Maybe it was my tone, maybe the short trip down Memory Lane tripped something in his mind, but Wyatt’s entire expression softened. Shards of black flickered behind the silver in his eyes, and his elongated canines seemed to shrink just a hair. His humanity was peeking through, and I wasn’t even done yelling.
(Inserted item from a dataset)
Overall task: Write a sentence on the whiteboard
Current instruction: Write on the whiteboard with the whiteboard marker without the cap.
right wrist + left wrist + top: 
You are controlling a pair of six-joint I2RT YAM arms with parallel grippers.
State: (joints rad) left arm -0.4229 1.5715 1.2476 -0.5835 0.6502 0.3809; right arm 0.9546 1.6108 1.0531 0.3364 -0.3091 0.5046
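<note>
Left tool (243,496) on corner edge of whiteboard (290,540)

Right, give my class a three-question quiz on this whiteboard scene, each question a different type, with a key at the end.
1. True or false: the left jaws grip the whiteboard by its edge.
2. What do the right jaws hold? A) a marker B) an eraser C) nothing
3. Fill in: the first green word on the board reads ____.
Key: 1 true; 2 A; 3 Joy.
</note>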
“You really think that you dying would send me running into Phin’s arms for comfort? You think his master plan is to see me completely shattered by your death, so he can be there to pick up the pieces? You think that little of both of us? Fuck you!”
Wyatt shut his eyes with a pained whine and turned away, covering his face with his hands. I wanted to scoot closer and hold him, try to comfort him—but something kept me still. Allowed him to work through the storm of emotions churning inside so he could battle the wolf. So the human side of him, the side I loved and wanted back, could rise to the surface.
We waited, silent, as he shuddered and shook. And finally went still, save the rise and fall of his shoulders as he breathed deeply.
He looked up, hands falling away from his face. The canines were back to normal, though the puncture wounds in his lip remained. His eyes had returned to their mostly black shade, with a faint ring of silver around the outside of the iris—a potentially constant reminder of his new dual nature. He blinked hard, gazing around, both curious and chagrined.
He ran his tongue across his teeth. “My vision is still different.”
“Well, your eyes aren’t completely normal,” I said. “How’s the wolf?”
“Subdued for now. I’m so sorry, Evy.”
“Forgiven. I’m just glad that yelling snapped you out of it, instead of making it worse.”
“She was unlikely to make it worse,” Phin said. “If memory serves, the Lupa were a matriarchal society, the Packs led by an Alpha female and her chosen mate. If Wyatt’s wolf understands that Evy is his mate, he’ll obey her instinctively.”